A painful skin rash caused by the herpes zoster virus. Shingles is an illness that causes a debilitating rash of blisters following the trail of a nerve, sometimes on the face and occasionally changing the eye, when treatment must be continuing to prevent disease.
Shingles is most common between the ages of 50 and 70. People who have reduced immunity, for example people that have AIDS or those undergoing chemotherapy, are also particularly susceptible to this disease. Individuals with AIDS are especially likely to have serious outbreaks of shingles.

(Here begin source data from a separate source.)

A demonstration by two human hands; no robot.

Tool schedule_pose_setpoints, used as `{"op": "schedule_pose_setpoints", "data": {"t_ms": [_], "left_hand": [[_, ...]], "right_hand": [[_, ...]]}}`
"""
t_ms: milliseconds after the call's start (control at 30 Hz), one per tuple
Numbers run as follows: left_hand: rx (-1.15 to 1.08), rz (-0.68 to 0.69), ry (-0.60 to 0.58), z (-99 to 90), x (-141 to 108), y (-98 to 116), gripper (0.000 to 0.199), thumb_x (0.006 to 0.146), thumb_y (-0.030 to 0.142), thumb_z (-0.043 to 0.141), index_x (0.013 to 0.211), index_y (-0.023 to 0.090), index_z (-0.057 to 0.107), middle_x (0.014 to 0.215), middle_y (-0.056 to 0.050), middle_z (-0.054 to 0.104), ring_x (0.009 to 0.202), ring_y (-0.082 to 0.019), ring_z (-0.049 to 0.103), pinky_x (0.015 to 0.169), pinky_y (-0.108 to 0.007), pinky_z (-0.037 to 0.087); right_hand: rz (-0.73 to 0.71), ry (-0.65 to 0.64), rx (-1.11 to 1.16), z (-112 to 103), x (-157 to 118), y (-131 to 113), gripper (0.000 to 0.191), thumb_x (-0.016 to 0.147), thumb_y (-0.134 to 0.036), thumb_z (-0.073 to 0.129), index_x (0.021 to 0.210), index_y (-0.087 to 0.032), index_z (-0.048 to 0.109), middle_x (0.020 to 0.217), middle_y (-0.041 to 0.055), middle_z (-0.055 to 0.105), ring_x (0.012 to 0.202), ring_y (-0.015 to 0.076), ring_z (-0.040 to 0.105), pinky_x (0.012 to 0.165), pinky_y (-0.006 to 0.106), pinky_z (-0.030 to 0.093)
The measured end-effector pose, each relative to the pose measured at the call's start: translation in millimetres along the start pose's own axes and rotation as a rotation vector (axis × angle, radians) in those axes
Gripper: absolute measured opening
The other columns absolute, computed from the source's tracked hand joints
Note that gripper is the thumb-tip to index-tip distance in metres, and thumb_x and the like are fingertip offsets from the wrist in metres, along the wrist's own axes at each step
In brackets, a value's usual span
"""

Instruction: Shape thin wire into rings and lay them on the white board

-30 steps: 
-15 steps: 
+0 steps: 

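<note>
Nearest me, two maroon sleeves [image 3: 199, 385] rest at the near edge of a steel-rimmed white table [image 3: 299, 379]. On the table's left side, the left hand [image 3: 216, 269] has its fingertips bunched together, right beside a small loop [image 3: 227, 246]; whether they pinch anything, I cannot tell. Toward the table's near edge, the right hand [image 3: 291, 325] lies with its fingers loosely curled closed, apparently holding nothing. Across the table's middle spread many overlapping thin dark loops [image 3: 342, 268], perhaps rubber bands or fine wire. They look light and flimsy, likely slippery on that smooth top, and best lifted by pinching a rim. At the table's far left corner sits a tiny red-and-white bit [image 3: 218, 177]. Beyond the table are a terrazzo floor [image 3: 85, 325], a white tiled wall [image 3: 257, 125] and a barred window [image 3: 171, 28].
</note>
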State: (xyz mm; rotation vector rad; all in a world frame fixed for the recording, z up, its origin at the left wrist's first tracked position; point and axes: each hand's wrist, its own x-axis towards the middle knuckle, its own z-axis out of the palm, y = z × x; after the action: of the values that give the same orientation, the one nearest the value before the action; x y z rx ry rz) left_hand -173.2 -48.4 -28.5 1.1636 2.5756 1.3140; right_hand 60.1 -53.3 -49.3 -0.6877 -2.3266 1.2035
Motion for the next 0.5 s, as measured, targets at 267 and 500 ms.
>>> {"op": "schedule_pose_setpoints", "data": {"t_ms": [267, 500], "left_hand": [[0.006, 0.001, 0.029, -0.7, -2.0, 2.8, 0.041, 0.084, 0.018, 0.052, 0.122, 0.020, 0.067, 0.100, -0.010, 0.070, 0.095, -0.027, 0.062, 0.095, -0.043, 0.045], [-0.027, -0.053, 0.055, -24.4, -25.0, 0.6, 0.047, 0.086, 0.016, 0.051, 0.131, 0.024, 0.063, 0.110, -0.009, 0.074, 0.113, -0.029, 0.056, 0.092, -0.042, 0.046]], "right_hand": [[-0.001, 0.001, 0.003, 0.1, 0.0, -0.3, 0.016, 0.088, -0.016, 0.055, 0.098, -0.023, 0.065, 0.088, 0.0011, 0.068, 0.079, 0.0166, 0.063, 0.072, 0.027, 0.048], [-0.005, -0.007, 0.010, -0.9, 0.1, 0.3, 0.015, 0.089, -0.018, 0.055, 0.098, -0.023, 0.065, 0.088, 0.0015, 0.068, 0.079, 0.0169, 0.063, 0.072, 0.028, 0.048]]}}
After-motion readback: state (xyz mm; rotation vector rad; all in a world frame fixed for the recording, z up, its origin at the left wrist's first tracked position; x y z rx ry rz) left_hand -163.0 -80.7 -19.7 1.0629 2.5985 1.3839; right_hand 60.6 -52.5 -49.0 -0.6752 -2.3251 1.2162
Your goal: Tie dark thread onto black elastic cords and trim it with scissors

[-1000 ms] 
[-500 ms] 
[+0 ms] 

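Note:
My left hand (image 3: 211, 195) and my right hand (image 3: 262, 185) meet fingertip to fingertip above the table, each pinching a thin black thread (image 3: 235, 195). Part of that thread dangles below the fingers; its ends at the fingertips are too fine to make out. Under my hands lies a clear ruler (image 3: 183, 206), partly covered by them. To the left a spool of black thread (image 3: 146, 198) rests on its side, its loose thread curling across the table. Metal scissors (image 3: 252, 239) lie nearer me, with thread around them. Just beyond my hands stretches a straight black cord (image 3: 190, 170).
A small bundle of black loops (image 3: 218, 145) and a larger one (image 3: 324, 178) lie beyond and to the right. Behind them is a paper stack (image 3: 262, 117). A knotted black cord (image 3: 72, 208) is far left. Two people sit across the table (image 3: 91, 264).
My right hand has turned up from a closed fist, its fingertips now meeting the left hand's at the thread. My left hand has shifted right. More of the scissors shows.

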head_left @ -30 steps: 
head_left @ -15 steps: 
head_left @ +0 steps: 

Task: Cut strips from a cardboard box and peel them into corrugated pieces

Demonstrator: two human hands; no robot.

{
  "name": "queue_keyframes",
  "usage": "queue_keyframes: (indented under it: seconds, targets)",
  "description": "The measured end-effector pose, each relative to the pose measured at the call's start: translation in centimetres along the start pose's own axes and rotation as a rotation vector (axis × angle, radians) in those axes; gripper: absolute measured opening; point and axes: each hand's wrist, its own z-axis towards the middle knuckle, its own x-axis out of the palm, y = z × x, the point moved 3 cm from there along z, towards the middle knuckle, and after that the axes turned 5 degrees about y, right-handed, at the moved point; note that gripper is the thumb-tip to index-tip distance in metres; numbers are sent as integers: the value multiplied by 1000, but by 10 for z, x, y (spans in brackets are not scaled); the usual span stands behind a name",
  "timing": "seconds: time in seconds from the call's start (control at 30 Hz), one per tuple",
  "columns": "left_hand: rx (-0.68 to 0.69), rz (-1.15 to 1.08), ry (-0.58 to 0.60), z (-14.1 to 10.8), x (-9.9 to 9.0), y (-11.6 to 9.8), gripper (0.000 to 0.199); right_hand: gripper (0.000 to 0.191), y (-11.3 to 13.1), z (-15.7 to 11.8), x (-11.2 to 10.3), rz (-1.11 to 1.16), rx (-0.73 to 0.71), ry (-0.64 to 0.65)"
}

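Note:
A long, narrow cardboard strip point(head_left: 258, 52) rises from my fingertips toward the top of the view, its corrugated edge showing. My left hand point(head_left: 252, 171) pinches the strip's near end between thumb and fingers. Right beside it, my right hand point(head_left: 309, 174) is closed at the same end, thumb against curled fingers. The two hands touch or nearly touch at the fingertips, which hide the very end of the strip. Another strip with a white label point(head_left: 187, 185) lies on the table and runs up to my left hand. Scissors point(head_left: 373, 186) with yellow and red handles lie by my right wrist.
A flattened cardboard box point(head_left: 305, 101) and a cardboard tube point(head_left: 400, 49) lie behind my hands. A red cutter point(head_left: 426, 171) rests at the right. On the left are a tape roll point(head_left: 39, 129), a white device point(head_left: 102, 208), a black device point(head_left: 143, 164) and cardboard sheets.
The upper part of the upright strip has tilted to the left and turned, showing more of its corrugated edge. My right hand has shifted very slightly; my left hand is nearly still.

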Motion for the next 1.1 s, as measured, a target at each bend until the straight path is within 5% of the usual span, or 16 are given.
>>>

The shingles rash typically happens on just one side of the body and typically affects the skin on the chest, abdomen or face. In elderly individuals, suffering may continue for months after the rash has disappeared. This drawn-out pain is called post-herpetic neuralgia.
Shingles is due to the exact same virus that causes chickenpox, which stays dormant in nerve cells. When it’s reactivated later in life, it causes shingles. The reason behind reactivation is unknown but shingles frequently appears at times of stress or ill health.
The virus is easily spread by direct contact with a blister and will cause chickenpox in someone who hasn’t already had it.
Causes of Shingles
On first contact with this virus you develop chickenpox. Afterwards the virus does not completely disappear from the body. It lives on in a dormant state within collections of nerve cells called ganglia, which are found along the spinal cord. For reasons not well understood, the virus can become active again decades later, this time causing shingles.
You cannot catch shingles from shingles – but you may catch chickenpox from shingles if you have not had it before. The virus is spread by skin-to-skin contact.
Symptoms of Shingles
Initially, you may experience tingling, itching and a sharp pain in part of your skin. After a couple of days these symptoms may develop:
- painful rash of fluid-filled blisters
- head ache and tiredness.
Within 3-4 days blisters form scabs. The scabs heal in 10 days but may leave scars. If a nerve that supplies the eye is changed, blisters may cause inflammation of the cornea. Infrequently, illness of a facial nerve causes paralysis of one side of the face.
- Shingles can be hard to diagnose until the rash appears, and acute pain following the line of the ribs (where nerves run around the body) can be mistaken for the chest pain of angina.
- Your physician may prescribe antiviral drugs to reduce the severity of the symptoms and the risk of post-herpetic neuralgia.
- Immediate treatment with antiviral drugs is significant if your eyes are changed or if you’ve reduced resistance.
- Painkillers may help alleviate distress, and carbamazepine may help alleviate the drawn-out pain of post-herpetic neuralgia.
- Most people that develop shingles recuperate within 2-6 weeks, but up to half of individuals over the age of 50 develop post-herpetic neuralgia.
Treatment of Shingles
During the puzzling neuralgia stage the treatment is with painkillers. Once the typical rash appears, treatment is with an antiviral drug such as acyclovir or famciclovir. These reduce the severity of the illness and the chances of persistent pain afterwards. Shingles on the upper part of the face needs more specialised treatment to avoid ulceration of the eye.
Supplement vitamins C, B,2 and L. Homeopathy – if you have been exposed to the shingles virus, try taking variolinum as a preventive measure. Other therapies to try: Western herbalism-acupuncture; chakra balancing; healing; hypnotherapy.